19 Nisan 2014 Cumartesi

Le Cercle de Famille / Aile Çevresi – Andre Maurois


Andre Maurois’le de böyle tanışmış olduuuk… Realizm-sonrası edebiyat döneminin temsilcilerindenmiş. Bu bana çok bişey ifade etti mi, hayır. Şu edebiyat akımlarıyla ilgili bi MOOC olsa da öğrensem ya… Lisedeki edebiyat bilgilerim yazılıdan sonra can çekişmeden ölen cinstendi.

 1984  basımı bu kitap Anıt Romanlar’ın bir parçası. Bunların da kendi çapımda koleksiyoneriyim J Hem kapak tasarımları çok hoşuma gidiyor, hem de tam metin ve güzel çevirileri var.  Bir de kapağın sol üst köşesine yazarın vesikalık boyutunda bir portresini koymuşlar ne güzel.

Kitap bana bir akıcı geldi nedense. Annesi ve iki kardeşi ile deniz kenarındaki bir evde tatilde olan Denise, bir gece uyandığında annesinin piyano çalan bir adamın omzuna elini koymuş, şarkı söylemekte olduğunu görür. Tekrar uyur, ama gün geçtikçe çocuk aklıyla hizmetçilerin, başka çocukların imalarını anlamlandırmaya çalıştıkça annesinin babasını doktor Guerin ile aldattığını anlar ve ona  sevgisi saygısı kalmaz. Dini kitaplar okuyan ve azize resimlerine baktıkça annesinin de onlar gibi tövbe edip bir azize olması için dua eden bir kız haline gelir.

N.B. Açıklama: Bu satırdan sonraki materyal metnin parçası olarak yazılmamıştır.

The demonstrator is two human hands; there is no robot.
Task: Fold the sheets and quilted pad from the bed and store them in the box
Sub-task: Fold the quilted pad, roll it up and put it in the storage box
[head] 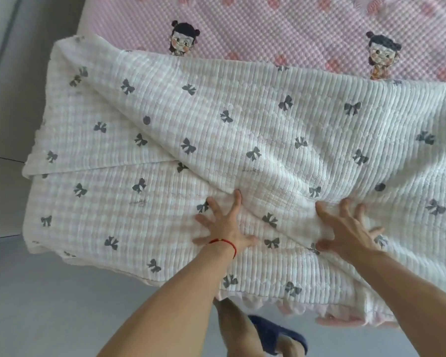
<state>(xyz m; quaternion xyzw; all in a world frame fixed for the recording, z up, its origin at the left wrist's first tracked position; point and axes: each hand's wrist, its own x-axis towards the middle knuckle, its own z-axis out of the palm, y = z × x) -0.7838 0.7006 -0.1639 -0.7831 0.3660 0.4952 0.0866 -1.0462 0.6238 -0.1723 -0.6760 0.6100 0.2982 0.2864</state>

Aslında ben Denise’in bazı huylarını ve tepkilerini kendime yakın hissetmiştim kitabın başlarında. Mesela fal tutması:

“Denise, ellerini yenlerine sokmuş, başı önde kaldırımın kenarını çeviren geniş taşlardan yürüyor ve bunları birbirinden ayıran çimento çizgiye basmamaya çalışıyordu. Eğer yol boyunca bu çizgilerden hiç birine  basmadan yürürse doktor gelemiyecekti. Gelmemesini de diliyordu içinden.”

Söylemeye çekindiği şeyleri, yazıya dökmek istemesi. Tedbirliliği, duygularından emin olmadan konuşması gerektiğinde üzerinde hissettiği baskı.  Küçük bir detayın hatırlatmasıyla birdenbire kafasında geçmişte kalmış bir şarkının çalmaya başlaması…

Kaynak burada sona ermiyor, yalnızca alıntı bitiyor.